AVEDON Richard
In his book « In the American West », he wanted to break the American Wild West myth, the one of a smooth and idyllic world of cow-boys, and show another aspect, the one of unemployed and underemployed, Whites, Blacks, South-Americans. The pathetic image he gave about the American West caused indignation and was felt as pernicious. Followed a serie about the Louisiana State Hospital, a succession of pictures of mentally ill people, and also another one about the Napalm victims, a bitter indictment against the Vietnam war.

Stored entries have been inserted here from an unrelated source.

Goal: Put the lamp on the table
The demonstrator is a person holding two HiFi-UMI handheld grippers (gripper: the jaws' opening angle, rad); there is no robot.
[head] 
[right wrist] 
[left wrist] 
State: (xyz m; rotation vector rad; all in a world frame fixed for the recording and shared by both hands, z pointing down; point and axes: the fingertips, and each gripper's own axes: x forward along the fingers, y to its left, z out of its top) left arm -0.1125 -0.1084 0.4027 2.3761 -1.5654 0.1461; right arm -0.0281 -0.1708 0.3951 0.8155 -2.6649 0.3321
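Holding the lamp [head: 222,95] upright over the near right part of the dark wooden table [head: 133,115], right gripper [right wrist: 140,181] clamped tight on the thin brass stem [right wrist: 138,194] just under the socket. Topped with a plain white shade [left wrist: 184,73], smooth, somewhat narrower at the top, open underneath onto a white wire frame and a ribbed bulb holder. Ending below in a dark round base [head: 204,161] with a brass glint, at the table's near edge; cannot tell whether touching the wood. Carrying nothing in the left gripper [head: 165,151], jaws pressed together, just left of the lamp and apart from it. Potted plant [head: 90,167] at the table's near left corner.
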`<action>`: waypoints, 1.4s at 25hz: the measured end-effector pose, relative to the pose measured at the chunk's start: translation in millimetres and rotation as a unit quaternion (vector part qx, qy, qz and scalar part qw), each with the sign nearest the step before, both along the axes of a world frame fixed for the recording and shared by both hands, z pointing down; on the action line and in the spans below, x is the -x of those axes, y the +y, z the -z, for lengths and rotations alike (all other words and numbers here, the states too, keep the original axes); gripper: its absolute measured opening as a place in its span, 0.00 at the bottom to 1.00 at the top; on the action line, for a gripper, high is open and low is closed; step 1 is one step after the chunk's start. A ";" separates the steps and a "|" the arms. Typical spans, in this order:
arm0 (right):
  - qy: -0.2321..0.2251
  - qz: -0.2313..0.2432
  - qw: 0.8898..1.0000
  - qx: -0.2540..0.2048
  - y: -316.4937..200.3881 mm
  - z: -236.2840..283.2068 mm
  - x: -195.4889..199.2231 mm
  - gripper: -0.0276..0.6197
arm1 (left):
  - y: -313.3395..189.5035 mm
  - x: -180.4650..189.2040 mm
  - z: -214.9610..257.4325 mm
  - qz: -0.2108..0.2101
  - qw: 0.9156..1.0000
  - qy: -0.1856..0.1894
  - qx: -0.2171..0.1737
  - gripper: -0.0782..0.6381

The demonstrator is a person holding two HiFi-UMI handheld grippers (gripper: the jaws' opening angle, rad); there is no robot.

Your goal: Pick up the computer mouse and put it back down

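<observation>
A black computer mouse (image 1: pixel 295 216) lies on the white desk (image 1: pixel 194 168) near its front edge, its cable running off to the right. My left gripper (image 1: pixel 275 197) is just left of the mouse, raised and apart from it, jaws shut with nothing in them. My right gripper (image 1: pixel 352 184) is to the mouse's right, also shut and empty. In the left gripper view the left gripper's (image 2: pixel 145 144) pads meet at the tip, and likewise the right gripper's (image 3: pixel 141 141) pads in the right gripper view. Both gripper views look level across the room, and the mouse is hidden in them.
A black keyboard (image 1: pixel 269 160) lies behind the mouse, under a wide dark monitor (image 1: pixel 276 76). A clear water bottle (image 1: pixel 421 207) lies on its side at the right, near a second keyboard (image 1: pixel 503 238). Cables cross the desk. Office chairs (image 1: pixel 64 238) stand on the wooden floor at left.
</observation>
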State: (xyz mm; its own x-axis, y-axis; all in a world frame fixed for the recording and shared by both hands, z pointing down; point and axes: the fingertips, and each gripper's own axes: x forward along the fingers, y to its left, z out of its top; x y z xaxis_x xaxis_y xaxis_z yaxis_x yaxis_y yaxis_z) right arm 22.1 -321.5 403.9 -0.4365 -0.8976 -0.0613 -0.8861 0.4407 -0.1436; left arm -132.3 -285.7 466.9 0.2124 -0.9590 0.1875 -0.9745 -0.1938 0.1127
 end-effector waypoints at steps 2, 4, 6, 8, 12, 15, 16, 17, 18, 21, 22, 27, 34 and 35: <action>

These are the only Avedon's pictures showing violence; he had always refused it, considering that violent images caused violence too.
His big sizes on cloth went down in the photography history. It was among others, portraits of the members of the "Warhol Factory", the "Chicago Seven", the "Ginsberg Family" and the "Mission Council".
Among his portraits, the "Generals of the Daughters of the American Revolution" in 1963, had an important place. Avedon had made there a portrait about a group composed in a bizarre way. This picture, which was obviously the preliminary study of an official group portrait, fascinated with this strange composition and the various relationships between the people who, while isolated, maintained to each other.
Also unsual was Charlie
Chaplin's portrait where he imitated the devil ().
His realisation answered Chaplin's own desire, who wanted to express his combative inclination when he was forced to leave the United States, because of his political engagement.
The Ezra Pound's portrait, absorbed in himself, in a rather painful concentration (,
)
was the masterpiece of a serie in which the writer, facing the camera,
revealed, while he expressed with gestures, the whole amplitude of his
sensations and feelings.
The fall of the Berlin wall was for Avedon, the occasion to photograph the jubilant crowd during the New Year's Eve 1989. In this serie, the "Brandenburg Gate", the faces expressions ran from the enthusiastic joyfulness to the future anxious understanding. As a symbol, Avedon set on the place of the reporting, a small selection of constellations which, reduced to the outline of a bald head, peaked in the night sky.
Then he took pictures of the Italian aristocracy in which, for the first time and in a rather large part, he used the photomontage.The Ludwig Museum in Cologne showed in 1994 a great retrospective and also his fashion pictures.